Welcome to the World of Neon Music.
Written by Keith Williams
Back in 1984 when I was working in Hollywood as a concept writer on music videos such as Ghostbusters, Against All Odds, Dancin' with Myself and Holding Out for a Hero, the very first thing I'd think of was how to get neon used.
Whether it was in the form of outlines of windows and doors in the Ray Parker Jr video, a literal love triangle for Phil Collins, a sign atop a dilapidated tower in post-apocalyptic LA for Billy Idol, or even cowboy whips for Bonnie Tyler, they not only added glamorous production value to the low-budget videos involved, but served as devices for containing footage of the movie that particular track was featured in.
More than anything, though, those fluorescent pinks and reds and blues looked so cool.
Little did I realise that thirty-six years later I'd be confronted and dazzled by it again where I live in South Wales. Invited to the set of Dream Warriors, the first video from Taurus 1984 being shot in a nightclub in Swansea, it was like stepping back into the '80s themselves. Not just the throbbing neon colours drenching jaded eyes, but the song alone bringing back so many memories of that wonderful time for pop music (and other genres should purists complain).
Now if neon was an album, here it is, packed with tracks that echo and play with what was arguably one of the best decades for pop culture - 1984 being the peak of that time and still the best year of my life.
Kicking off with an invitation from Radio DJ Nikki of One Nine 8 Four to listen to Taurus 1984 on the Groove Hour, we're launched into the title track Dream Warriors where we find not only references to arguably the best of the Nightmare on Elm Street films but the legendary Lost Boys themselves.
Sung by Jeris Spencer, with a chorus that echoes treasured memories of The Wall, a sense of wistfulness and youthful defiance triumphs over a pounding, merciless beat.
Invisible Summer follows, a paean to a period of happiness and regret, leading us into the present where conflicting emotions of yearning, loss and separation fuse a number of songs together like Callin' You, Ghosts and Home, rendered expertly by Abi Davies and guest singer Phil Colwill.
Not that any of this renders gloom and doom to the listener drawn in by the promise of pastels and vivid graphics on the album's distinctive cover. The lyrics may suggest the influence of Ingmar Bergman at his most reflective, but the music soars above any sadness, in its own way celebrating the human experience we call Life.

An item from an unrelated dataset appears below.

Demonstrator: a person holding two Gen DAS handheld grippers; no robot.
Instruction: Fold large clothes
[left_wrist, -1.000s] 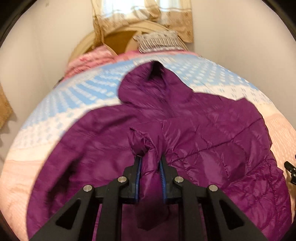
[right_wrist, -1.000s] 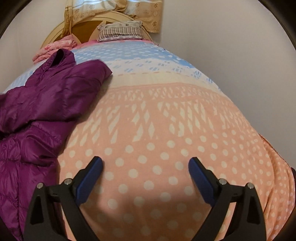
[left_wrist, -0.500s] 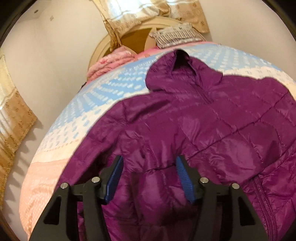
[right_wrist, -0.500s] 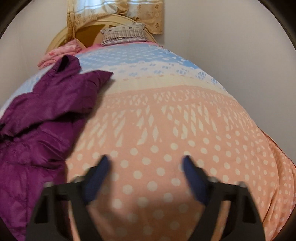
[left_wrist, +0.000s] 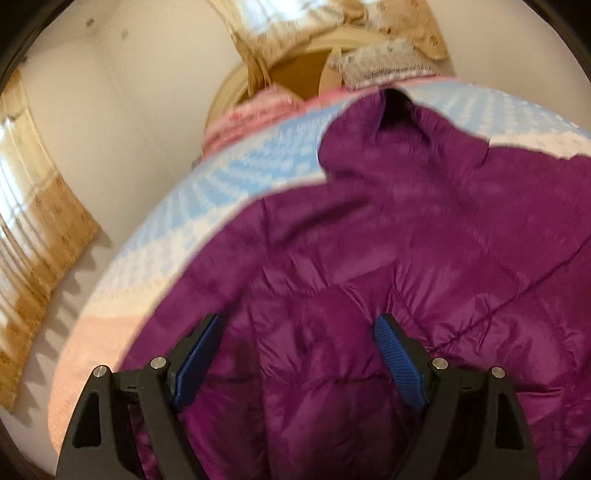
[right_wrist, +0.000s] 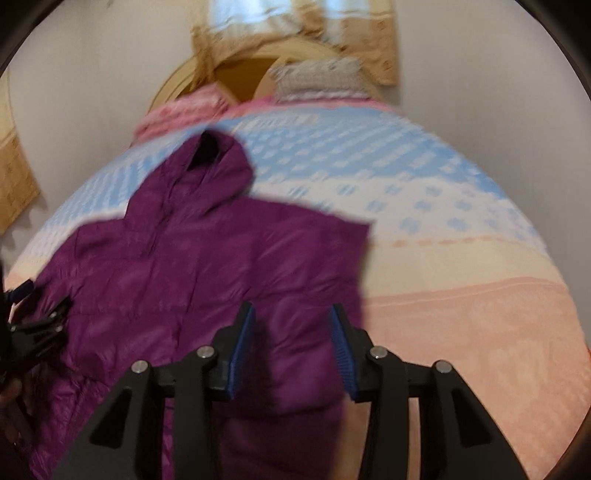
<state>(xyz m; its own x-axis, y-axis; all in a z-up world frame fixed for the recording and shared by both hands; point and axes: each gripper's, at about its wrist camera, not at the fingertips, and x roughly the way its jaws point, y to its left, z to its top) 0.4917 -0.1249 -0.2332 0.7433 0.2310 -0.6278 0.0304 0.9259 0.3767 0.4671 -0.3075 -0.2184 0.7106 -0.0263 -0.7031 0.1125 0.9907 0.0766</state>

Or does it? That's the beauty of a new album, waiting to be explored, each successive listen gradually revealing nuances and perspectives hitherto
unrealised and passed over.
Such is Dream Warriors by Taurus 1984. To analyse it after a few streams is to deny it endless fascination and discovery. To find out what's actually behind all that rich electro pop sound is its reward to us, fans of the summer of 84, and lovers of music that respects and honours it.